TRY IT —
Exactly the lines from the one with "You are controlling" to the end of the listing must be repeated, both ends included, with nothing added.

DATA SEGMENT —
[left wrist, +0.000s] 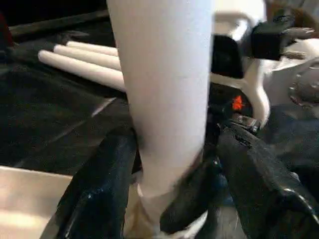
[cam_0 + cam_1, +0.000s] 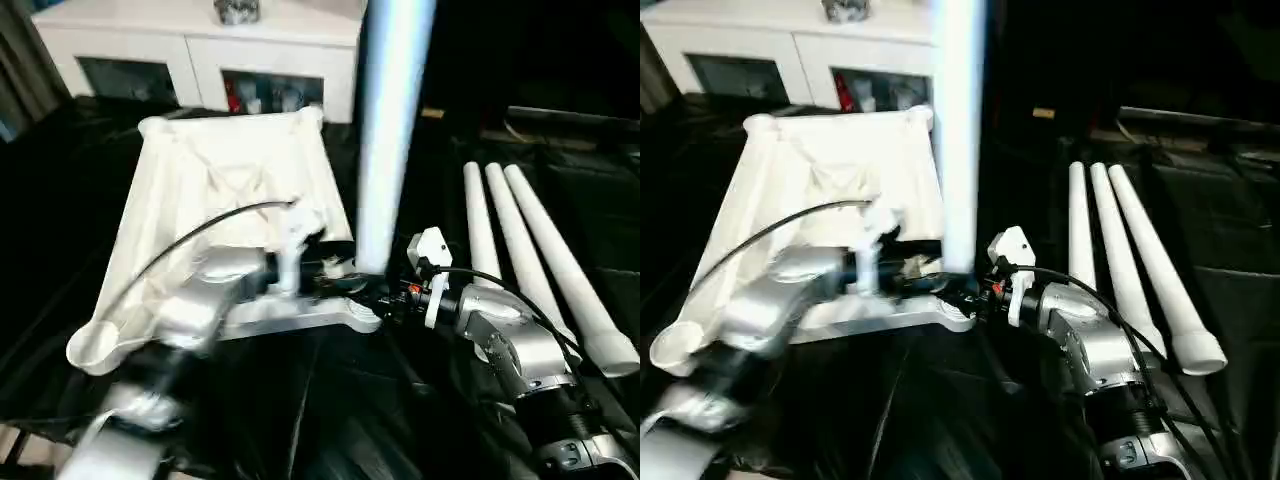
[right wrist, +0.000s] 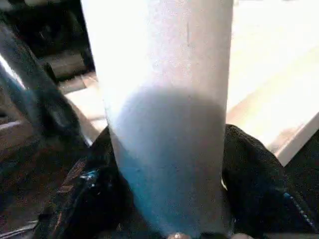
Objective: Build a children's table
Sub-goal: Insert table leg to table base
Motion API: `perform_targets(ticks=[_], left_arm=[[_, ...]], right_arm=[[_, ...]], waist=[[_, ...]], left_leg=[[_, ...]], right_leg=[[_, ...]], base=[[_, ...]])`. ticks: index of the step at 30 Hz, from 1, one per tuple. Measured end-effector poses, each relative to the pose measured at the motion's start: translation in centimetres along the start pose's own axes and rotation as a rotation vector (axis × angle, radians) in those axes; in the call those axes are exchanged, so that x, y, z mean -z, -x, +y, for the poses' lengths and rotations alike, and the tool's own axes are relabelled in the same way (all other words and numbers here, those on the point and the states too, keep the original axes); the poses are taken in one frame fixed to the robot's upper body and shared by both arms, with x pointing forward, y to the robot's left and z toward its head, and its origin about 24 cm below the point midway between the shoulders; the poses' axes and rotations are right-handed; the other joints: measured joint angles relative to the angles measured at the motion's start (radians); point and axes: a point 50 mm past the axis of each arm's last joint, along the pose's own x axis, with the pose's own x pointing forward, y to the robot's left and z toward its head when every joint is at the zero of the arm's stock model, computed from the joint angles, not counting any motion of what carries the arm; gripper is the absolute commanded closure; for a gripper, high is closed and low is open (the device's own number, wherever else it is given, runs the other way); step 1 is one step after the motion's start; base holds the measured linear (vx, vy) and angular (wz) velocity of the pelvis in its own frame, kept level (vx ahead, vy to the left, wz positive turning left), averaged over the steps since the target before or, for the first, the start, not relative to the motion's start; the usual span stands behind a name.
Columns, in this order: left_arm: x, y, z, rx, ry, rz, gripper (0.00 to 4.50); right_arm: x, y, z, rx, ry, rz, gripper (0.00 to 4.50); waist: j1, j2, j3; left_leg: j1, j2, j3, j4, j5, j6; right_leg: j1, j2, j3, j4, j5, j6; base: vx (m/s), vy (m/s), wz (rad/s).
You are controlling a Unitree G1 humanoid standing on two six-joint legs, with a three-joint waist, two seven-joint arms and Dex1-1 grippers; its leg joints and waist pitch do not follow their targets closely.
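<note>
The white tabletop (image 2: 220, 180) lies underside up on black sheeting. One white leg (image 2: 390, 130) stands upright at its near right corner socket. My right gripper (image 3: 169, 144) is shut on the leg's (image 3: 164, 124) lower end, with a black finger pressed against each side. My left gripper (image 1: 177, 142) reaches in from the other side at the same height. Its jaws stand around the leg (image 1: 164, 99), wider than the tube; one finger (image 1: 99, 189) touches it and the other finger (image 1: 259, 189) stands apart. Three more legs (image 2: 530, 250) lie side by side to the right.
A white cabinet (image 2: 200, 50) with glass doors stands behind the tabletop. Black sheeting (image 2: 330, 420) covers the ground around the work. A black cable (image 2: 200, 230) arcs over my left forearm.
</note>
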Motion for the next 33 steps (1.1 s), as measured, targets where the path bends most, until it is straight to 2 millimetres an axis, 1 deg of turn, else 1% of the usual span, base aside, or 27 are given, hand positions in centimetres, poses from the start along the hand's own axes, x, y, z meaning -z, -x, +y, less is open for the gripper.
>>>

EXERCISE RESULT —
You are controlling a Unitree G1 humanoid standing on two six-joint legs, with a three-joint waist, two seven-joint arms and Dex1-1 grippers; its leg joints and waist pitch do not follow their targets closely.
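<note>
The white tabletop (image 2: 220, 180) lies underside up on black sheeting. One white leg (image 2: 390, 130) stands upright at its near right corner socket. My right gripper (image 3: 169, 144) is shut on the leg's (image 3: 164, 124) lower end, with a black finger pressed against each side. My left gripper (image 1: 177, 142) reaches in from the other side at the same height. Its jaws stand around the leg (image 1: 164, 99), wider than the tube; one finger (image 1: 99, 189) touches it and the other finger (image 1: 259, 189) stands apart. Three more legs (image 2: 530, 250) lie side by side to the right.
A white cabinet (image 2: 200, 50) with glass doors stands behind the tabletop. Black sheeting (image 2: 330, 420) covers the ground around the work. A black cable (image 2: 200, 230) arcs over my left forearm.
</note>
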Motion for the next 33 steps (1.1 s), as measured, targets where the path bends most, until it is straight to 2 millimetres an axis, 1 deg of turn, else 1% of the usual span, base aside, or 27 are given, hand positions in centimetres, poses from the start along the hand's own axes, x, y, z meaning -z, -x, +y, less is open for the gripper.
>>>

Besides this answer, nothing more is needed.